4. Pemeriksaan Radiologi
Renogram, Intravenous Pyelography, Retrograde Pyelography, Renal
Aretriography, dan Ventography, CT-scan, MRI, Renal Biopsi,
pemeriksaan rontgen dada, pemeriksaan rontgen tulang, dan foto polos
abdomen.
f. Penatalaksanaan Gagal Ginjal Kronik
Mengingat bahwa fungsi ginjal yang rusak sangat sulit untuk
dikembalikan, maka tujuan penatalaksanaan adalah untuk mengoptimalkan
fungsi ginjal yang ada dan mempertahankan keseimbangan secara maksimal
untuk memperpanjang harapan hidup klien. Sebagai penyakit yang kompleks,
gagal ginjal kronis membutuhkan penatalaksanaan terpadu dan serius sehingga
akan meminimalisir komplikasi dan meningkatkan harapan hidup klien
(Prabowo & Pranata, 2014). Menurut Robinson (2013), beberapa hal yang
harus diperhatikan dalam penatalaksanaan yaitu:
1. Perawatan kulit yang baik
Gunakan sabun yang mengandung lemak dan lotion tanpa alkohol
untuk mengurangi rasa gatal. Jangan gunakan sabun yang mengandung
gliserin karena akan mengakibatkan kulit semakin kering.
2. Jaga kebersihan oral
Gunakan sikat gigi dengan bulu sikat yang lembut, kurangi konsumsi
gula untuk mengurangi rasa tidak nyaman di mulut.
3. Beri dukungan nutrisi
Kolaborasi dengan ahli gizi untuk menyediakan makanan dengan
anjuran diet tinggi kalori, rendah protein (20-40 gr/hari), rendah
natrium dan kalium. Menghilangkan gejala anoreksia dan nausea dari
uremia, menyebabkan penurunan uremia, dan perbaikan gejala.

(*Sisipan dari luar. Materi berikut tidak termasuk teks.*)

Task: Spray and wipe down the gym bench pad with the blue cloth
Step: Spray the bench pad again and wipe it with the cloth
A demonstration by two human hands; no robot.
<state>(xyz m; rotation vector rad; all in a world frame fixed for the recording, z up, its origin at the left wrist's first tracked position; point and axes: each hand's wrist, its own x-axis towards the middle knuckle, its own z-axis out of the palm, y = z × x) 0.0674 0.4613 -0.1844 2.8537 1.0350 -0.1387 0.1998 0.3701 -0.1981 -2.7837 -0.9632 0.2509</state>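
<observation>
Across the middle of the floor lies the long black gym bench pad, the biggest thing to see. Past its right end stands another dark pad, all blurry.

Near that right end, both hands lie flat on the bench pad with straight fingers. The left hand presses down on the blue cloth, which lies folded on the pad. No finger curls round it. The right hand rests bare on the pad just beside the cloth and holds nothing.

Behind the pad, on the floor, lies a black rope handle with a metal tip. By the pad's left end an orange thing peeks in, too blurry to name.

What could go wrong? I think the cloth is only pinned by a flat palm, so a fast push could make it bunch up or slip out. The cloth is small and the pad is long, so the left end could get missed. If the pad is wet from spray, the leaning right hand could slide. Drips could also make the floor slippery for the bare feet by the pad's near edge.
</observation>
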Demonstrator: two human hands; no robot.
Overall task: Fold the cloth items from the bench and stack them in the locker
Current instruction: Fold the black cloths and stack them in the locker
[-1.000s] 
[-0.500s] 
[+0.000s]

Hindari masukan berlebih dari kalium dan garam.
4. Optimalisasi dan pertahankan keseimbangan cairan dan garam
Diusahakan hingga tekanan vena jugularis sedikit meningkat dan
terdapat edema betis ringan. Pengawasan dilakukan melalui berat
badan, urine, dan pecatatan keseimbangan cairan.